* [Required action]
Look below for the line containing "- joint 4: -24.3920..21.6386"; from there through the line containing "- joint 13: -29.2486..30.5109", both lines included, please set down each line exactly and nothing else.
____________________
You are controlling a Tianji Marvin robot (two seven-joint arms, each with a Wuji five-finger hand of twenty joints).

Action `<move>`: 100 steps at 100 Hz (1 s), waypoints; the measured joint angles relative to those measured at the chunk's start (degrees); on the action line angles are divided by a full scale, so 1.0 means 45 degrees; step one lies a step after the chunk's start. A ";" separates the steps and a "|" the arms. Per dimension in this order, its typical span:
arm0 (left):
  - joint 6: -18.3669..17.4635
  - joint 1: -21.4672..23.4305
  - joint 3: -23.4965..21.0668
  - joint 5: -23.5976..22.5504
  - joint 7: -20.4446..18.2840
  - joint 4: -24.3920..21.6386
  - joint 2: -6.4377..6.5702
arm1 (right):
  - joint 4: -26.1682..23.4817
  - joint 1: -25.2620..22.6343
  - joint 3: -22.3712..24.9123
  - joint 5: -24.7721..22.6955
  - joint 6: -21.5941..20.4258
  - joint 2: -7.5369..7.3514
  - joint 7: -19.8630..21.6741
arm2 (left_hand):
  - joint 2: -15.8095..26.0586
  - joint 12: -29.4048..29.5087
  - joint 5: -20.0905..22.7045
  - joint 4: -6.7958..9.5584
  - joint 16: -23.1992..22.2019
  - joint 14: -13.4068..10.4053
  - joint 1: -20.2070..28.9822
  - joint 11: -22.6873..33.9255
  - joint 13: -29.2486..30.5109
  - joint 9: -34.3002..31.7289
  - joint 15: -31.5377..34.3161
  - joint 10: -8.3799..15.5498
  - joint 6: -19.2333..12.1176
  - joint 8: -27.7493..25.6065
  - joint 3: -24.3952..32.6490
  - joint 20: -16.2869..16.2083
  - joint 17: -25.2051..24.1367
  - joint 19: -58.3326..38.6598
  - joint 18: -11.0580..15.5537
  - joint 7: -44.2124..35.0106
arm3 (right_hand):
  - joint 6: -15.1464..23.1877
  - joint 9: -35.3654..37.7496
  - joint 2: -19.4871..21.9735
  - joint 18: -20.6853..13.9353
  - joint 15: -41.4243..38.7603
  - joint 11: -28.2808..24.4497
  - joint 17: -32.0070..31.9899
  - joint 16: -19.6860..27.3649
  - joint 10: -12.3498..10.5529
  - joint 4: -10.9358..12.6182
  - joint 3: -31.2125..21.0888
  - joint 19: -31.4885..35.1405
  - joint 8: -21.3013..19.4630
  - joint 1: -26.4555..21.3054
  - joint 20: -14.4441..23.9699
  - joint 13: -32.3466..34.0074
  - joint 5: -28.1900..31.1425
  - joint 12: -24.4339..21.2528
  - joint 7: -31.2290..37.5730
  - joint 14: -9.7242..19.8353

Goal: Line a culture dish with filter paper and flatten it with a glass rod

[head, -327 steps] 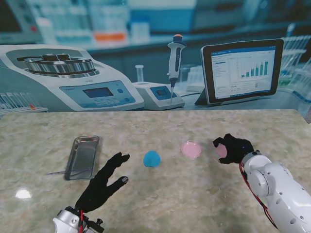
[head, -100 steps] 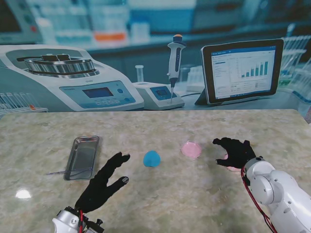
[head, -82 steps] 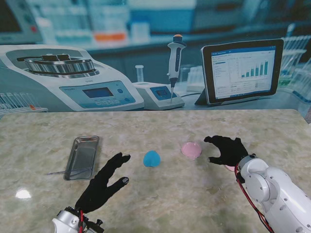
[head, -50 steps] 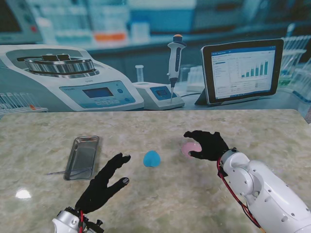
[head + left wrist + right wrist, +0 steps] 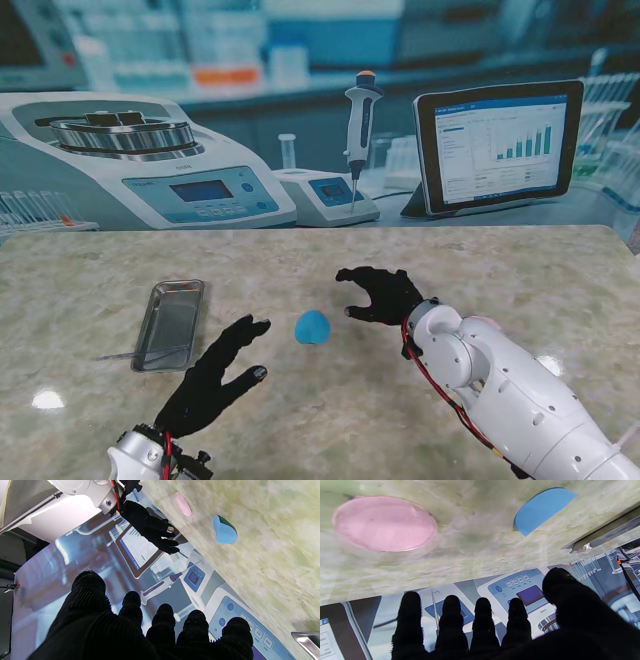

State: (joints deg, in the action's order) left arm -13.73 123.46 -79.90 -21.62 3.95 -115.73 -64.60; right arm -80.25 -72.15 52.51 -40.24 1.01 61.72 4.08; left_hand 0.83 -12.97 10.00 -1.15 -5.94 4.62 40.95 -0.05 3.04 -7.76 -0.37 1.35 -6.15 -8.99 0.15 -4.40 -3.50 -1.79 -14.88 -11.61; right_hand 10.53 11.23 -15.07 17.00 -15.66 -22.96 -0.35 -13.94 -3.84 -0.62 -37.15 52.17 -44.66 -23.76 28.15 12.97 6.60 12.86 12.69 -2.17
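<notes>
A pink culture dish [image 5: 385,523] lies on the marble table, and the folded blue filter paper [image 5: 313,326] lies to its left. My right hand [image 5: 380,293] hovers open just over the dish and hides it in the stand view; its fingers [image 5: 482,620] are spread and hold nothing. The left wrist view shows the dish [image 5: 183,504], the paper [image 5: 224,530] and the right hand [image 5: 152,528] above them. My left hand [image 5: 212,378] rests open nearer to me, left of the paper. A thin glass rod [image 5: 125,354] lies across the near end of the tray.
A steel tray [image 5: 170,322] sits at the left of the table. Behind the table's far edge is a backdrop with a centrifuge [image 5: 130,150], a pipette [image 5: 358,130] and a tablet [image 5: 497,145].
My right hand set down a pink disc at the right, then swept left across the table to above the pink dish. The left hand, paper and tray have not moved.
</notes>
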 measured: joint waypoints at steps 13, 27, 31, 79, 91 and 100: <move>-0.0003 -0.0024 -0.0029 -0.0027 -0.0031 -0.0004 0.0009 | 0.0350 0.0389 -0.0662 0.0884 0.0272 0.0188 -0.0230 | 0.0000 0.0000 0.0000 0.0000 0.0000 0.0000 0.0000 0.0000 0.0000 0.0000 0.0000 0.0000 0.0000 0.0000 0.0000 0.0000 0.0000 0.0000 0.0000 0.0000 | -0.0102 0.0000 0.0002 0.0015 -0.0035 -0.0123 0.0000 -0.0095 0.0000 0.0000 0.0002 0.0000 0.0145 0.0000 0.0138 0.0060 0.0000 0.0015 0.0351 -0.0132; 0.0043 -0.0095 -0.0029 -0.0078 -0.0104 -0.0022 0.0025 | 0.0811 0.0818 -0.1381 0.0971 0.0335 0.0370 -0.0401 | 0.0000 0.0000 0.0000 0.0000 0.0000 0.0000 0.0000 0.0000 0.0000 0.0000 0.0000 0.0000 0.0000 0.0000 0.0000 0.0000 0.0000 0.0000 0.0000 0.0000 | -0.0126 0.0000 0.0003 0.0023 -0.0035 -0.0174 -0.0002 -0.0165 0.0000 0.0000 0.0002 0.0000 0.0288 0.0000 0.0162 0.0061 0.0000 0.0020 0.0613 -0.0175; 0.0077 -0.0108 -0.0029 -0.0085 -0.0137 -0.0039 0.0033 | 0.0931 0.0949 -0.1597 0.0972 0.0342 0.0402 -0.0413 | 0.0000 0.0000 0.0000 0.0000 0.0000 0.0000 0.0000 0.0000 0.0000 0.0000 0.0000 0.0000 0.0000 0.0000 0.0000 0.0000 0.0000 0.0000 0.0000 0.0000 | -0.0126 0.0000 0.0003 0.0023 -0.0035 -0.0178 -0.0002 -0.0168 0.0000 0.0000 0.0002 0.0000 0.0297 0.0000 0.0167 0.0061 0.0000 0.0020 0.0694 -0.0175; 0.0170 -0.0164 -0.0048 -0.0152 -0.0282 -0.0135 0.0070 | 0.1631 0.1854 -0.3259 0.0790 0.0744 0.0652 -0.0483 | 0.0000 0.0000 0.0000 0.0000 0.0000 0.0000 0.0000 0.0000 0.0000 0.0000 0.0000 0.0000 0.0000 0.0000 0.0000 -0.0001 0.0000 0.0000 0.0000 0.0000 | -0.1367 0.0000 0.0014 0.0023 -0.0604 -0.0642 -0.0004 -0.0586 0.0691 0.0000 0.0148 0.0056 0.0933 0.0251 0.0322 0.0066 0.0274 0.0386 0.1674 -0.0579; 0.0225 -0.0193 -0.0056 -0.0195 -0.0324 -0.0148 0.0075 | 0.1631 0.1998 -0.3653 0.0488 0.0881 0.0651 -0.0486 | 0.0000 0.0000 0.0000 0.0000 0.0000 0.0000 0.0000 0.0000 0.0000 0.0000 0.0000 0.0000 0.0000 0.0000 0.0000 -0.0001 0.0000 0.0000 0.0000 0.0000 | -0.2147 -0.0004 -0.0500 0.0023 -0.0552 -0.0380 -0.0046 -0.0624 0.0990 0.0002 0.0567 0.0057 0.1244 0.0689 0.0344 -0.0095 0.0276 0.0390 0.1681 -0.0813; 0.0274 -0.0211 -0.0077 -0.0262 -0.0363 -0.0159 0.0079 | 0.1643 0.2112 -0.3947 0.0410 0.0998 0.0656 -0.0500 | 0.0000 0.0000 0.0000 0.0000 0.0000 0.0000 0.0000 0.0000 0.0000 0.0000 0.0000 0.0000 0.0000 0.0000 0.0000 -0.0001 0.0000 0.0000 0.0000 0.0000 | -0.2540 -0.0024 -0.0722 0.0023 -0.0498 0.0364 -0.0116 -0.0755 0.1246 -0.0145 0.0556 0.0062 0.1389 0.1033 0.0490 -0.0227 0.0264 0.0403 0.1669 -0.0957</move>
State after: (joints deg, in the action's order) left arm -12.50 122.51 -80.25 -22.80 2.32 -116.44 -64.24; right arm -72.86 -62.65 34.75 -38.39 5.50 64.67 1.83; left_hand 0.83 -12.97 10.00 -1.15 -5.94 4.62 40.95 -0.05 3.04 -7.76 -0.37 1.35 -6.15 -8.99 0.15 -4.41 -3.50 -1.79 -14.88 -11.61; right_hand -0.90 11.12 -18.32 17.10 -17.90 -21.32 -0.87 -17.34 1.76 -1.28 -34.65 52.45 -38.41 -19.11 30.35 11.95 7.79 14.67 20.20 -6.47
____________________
* [Exercise solution]
  - joint 4: -24.3920..21.6386
  - joint 2: -6.4377..6.5702
arm1 (right):
  - joint 4: -26.1682..23.4817
  - joint 1: -25.2620..22.6343
  - joint 3: -22.3712..24.9123
  - joint 5: -24.7721..22.6955
  - joint 6: -21.5941..20.4258
  - joint 2: -7.5369..7.3514
  - joint 7: -19.8630..21.6741
arm2 (left_hand):
  - joint 2: -15.8095..26.0586
  - joint 12: -29.4048..29.5087
  - joint 5: -20.0905..22.7045
  - joint 4: -6.7958..9.5584
  - joint 16: -23.1992..22.2019
  - joint 14: -13.4068..10.4053
  - joint 1: -20.2070..28.9822
  - joint 11: -22.6873..33.9255
  - joint 13: -29.2486..30.5109

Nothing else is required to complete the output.